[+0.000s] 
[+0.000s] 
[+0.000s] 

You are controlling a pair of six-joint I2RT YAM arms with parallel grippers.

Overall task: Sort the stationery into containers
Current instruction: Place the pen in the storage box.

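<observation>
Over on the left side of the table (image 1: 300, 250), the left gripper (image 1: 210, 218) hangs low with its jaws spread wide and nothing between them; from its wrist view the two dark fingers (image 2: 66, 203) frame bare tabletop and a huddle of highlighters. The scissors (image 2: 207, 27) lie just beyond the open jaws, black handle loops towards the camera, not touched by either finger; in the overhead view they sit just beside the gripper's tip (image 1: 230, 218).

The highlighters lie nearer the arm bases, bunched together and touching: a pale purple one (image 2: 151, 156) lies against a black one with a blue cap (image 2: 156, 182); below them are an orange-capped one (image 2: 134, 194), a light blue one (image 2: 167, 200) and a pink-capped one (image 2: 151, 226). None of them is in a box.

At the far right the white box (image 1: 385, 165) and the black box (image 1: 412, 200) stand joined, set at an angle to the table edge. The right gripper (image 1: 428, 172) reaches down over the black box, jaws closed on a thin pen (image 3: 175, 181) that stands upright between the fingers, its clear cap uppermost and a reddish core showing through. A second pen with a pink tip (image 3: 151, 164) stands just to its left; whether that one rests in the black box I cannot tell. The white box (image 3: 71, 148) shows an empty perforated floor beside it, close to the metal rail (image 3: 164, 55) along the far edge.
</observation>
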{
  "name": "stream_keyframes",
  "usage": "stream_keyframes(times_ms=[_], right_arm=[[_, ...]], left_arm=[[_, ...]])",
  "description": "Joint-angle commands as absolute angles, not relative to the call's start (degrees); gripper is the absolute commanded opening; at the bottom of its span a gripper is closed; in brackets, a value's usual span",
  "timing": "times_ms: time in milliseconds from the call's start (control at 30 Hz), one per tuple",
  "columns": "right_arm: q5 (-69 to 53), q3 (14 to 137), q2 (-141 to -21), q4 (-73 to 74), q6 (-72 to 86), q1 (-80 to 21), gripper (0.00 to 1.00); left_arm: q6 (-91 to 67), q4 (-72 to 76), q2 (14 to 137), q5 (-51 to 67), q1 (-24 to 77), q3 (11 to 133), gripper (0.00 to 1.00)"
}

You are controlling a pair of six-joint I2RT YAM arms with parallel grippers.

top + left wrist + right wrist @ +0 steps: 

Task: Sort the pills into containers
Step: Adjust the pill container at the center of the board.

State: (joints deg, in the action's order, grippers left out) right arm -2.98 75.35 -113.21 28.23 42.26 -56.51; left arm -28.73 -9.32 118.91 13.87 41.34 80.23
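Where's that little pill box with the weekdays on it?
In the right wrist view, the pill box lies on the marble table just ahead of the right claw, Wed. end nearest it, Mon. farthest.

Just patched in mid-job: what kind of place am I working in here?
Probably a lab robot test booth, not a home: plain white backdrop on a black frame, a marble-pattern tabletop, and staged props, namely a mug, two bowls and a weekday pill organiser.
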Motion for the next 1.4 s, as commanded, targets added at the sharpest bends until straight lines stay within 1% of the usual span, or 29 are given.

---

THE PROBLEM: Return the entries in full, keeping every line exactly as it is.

SOLUTION TO THE EXERCISE:
[+0.000s] 
[+0.000s] 
[+0.000s] 

You are controlling a pair of six-joint I2RT YAM arms with parallel grippers.

Overall task: Sort the stationery into containers
Current instruction: Place the pen in the storage box.

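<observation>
Over on the left side of the table (image 1: 300, 250), the left gripper (image 1: 210, 218) hangs low with its jaws spread wide and nothing between them; from its wrist view the two dark fingers (image 2: 66, 203) frame bare tabletop and a huddle of highlighters. The scissors (image 2: 207, 27) lie just beyond the open jaws, black handle loops towards the camera, not touched by either finger; in the overhead view they sit just beside the gripper's tip (image 1: 230, 218).

The highlighters lie nearer the arm bases, bunched together and touching: a pale purple one (image 2: 151, 156) lies against a black one with a blue cap (image 2: 156, 182); below them are an orange-capped one (image 2: 134, 194), a light blue one (image 2: 167, 200) and a pink-capped one (image 2: 151, 226). None of them is in a box.

At the far right the white box (image 1: 385, 165) and the black box (image 1: 412, 200) stand joined, set at an angle to the table edge. The right gripper (image 1: 428, 172) reaches down over the black box, jaws closed on a thin pen (image 3: 175, 181) that stands upright between the fingers, its clear cap uppermost and a reddish core showing through. A second pen with a pink tip (image 3: 151, 164) stands just to its left; whether that one rests in the black box I cannot tell. The white box (image 3: 71, 148) shows an empty perforated floor beside it, close to the metal rail (image 3: 164, 55) along the far edge.
</observation>
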{
  "name": "stream_keyframes",
  "usage": "stream_keyframes(times_ms=[_], right_arm=[[_, ...]], left_arm=[[_, ...]])",
  "description": "Joint-angle commands as absolute angles, not relative to the call's start (degrees); gripper is the absolute commanded opening; at the bottom of its span a gripper is closed; in brackets, a value's usual span",
  "timing": "times_ms: time in milliseconds from the call's start (control at 30 Hz), one per tuple",
  "columns": "right_arm: q5 (-69 to 53), q3 (14 to 137), q2 (-141 to -21), q4 (-73 to 74), q6 (-72 to 86), q1 (-80 to 21), gripper (0.00 to 1.00); left_arm: q6 (-91 to 67), q4 (-72 to 76), q2 (14 to 137), q5 (-51 to 67), q1 (-24 to 77), q3 (11 to 133), gripper (0.00 to 1.00)"
}

You are controlling a pair of six-joint I2RT YAM arms with parallel grippers.

top + left wrist + right wrist @ +0 steps: 

Task: Sort the pills into containers
Step: Adjust the pill container at the center of the board.

State: (joints deg, in the action's order, grippers left out) right arm -2.98 75.35 -113.21 28.23 42.26 -56.51; left arm -28.73 -9.32 118.91 13.87 41.34 80.23
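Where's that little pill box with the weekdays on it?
In the right wrist view, the pill box lies on the marble table just ahead of the right claw, Wed. end nearest it, Mon. farthest.

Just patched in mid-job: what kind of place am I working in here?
Probably a lab robot test booth, not a home: plain white backdrop on a black frame, a marble-pattern tabletop, and staged props, namely a mug, two bowls and a weekday pill organiser.
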Motion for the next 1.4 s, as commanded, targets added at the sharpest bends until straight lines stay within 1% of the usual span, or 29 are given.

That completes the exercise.